The FNMA 30-year fixed 3.5% coupon, containing 3.75% – 4.125% mortgages, pretty much the benchmark or how rate sheets are priced these days  is currently trading at 101.43 about a .50 points (fee) better in price than where we were last Friday at this time.  Basically each percent change in the price of the security translates to the price (or points paid or credited) of the mortgage rate.  The higher the number (price), the better the rate.

In economic news this week; the reader’s digest version is there was no much in the way of news this week other than the U.S. dollar fell, while gold and Treasurys rose, after the nominee to head the Federal Reserve Janet Yellen suggested that the central bank needs to continue supporting the economy with stimulus.  Stocks also edged higher, after benchmarks closed the trading day at record highs.  In a statement released late Wednesday, she said that the job market and economy are “performing far short of their expectations.

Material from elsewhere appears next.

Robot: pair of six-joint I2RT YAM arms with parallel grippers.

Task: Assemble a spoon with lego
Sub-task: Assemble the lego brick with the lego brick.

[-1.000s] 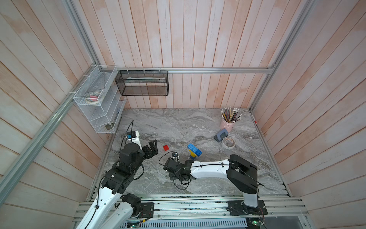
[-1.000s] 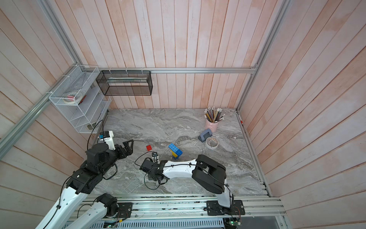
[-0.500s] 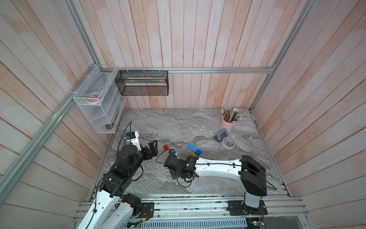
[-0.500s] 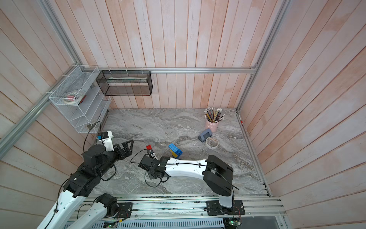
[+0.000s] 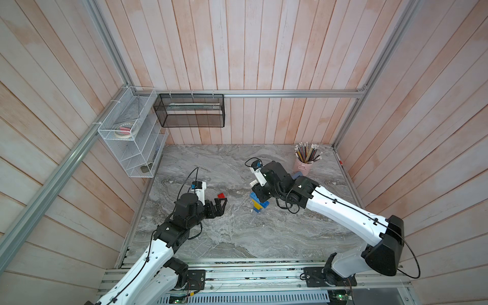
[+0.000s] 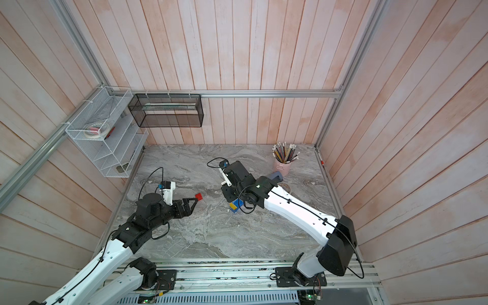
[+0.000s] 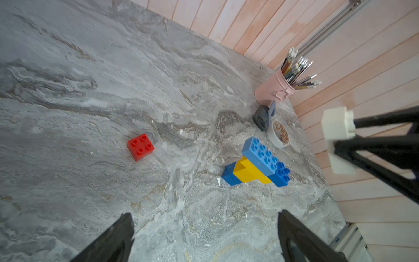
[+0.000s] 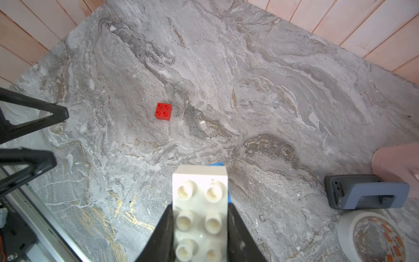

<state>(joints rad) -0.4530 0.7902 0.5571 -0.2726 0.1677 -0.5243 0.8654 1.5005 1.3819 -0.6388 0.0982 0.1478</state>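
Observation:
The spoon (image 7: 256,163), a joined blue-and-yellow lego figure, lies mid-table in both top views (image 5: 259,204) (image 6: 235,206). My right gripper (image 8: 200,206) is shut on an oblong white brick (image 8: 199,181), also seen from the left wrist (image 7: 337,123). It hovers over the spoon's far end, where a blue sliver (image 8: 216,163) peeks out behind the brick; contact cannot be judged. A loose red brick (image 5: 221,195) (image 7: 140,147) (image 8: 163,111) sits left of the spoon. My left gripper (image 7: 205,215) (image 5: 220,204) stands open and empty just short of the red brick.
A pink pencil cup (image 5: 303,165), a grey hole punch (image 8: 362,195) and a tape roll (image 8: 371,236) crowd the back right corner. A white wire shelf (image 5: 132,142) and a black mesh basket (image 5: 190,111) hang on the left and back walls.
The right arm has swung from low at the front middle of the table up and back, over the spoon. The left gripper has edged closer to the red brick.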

According to the National Federation of Independent Business’s small-business optimism index, (now that’s a mouthful), small-business optimism dropped to 91.6 in October from 93.9 in September following the government shutdown.  This is the lowest reading since April with seven of the ten components negative. The biggest drop came from those who expect the economy to improve, which dropped 7 percentage points to a net negative 17%.  The average value since the recovery started is 91.

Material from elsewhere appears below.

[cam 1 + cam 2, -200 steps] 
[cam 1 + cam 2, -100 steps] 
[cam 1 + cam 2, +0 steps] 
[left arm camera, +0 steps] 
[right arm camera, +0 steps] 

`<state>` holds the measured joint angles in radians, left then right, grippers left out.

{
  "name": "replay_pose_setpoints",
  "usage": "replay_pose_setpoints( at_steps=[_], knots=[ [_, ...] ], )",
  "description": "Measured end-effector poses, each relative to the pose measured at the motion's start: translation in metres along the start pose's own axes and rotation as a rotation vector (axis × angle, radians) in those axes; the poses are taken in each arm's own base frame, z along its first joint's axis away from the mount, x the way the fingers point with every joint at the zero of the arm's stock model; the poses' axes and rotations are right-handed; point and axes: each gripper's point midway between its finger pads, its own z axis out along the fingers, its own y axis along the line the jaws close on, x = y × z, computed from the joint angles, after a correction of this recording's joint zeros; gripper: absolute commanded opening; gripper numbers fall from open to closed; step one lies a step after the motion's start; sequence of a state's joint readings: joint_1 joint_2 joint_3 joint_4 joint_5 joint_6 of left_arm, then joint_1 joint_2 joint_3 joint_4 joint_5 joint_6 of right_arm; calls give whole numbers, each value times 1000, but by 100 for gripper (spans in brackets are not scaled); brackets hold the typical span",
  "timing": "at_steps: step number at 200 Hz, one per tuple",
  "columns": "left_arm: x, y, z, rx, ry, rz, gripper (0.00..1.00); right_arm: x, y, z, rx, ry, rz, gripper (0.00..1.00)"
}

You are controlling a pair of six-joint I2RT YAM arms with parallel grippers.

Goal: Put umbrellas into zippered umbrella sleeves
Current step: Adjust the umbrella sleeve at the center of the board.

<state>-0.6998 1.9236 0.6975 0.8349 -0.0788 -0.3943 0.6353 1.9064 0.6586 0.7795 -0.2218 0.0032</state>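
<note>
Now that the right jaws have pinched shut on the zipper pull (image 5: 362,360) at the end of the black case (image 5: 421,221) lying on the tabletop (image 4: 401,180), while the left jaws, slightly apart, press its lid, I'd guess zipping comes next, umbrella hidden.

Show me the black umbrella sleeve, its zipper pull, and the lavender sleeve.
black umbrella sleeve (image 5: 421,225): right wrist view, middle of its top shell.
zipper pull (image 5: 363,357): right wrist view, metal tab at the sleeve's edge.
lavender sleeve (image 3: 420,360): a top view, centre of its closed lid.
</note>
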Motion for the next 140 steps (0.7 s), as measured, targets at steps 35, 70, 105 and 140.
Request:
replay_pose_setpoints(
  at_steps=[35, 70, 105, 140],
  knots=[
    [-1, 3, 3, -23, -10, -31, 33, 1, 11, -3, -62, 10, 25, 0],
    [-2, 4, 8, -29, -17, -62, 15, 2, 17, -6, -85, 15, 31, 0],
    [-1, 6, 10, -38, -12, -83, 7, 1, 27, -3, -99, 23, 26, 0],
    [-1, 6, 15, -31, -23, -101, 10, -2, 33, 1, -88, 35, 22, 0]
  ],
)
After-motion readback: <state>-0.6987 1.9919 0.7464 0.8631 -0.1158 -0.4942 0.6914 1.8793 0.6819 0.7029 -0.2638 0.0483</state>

Our government began its latest fiscal year (from October to September) in the red, posting a budget deficit of $92 billion for the month of October.  The government spent $291 billion and brought in $199 billion in receipts.  OK so October, the first month of the government’s fiscal year, is usually a deficit month since there are no major payments due.  Even so, receipts or income was a record for October, up 8% from the same month a year ago on stronger individual and corporate taxes. The government is operating on a budget that expires on Jan. 15 based on their “kicking-the-can” down the road fiscal policy used to get the government back open and avoiding default on our debt.  Without new spending approved before then, the government would partially shut down AGAIN.  Lawmakers have pledged to avoid a shutdown like the one that occurred from Oct. 1-16, and a bipartisan group of lawmakers has been meeting to hammer out a deal.  Really???

On the Employment front:  The number of people who filed new applications last week to receive unemployment benefits fell for a fifth week in a row, but they remained above end-of-summer levels.  Initial jobless claims dropped by 2,000 to 339,000 last week.  Claims are seen as good proxy for layoffs, though they reveal less about hiring trends.

Mini Rant for the week: The plot line goes like this: The economy slows due to falling excessive debt burdens, and debt deleveraging.  Our politicians step in with increasingly aggressive monetary and fiscal stimulus.  The stimulus works for short period, after which it wears off, and the economy slumps again.  Then governments stimulate again, upping the ante.  We’re now in QE3 (That’s quantitative easing #3).  With each reiteration of the story, someone throws a different dress on the pig, and adds more lipstick before pushing it back out in front of the people like it’s the next best thing since sliced bread.  We’re now into year 5.  But none of them bother to ask the question: How long can this go on?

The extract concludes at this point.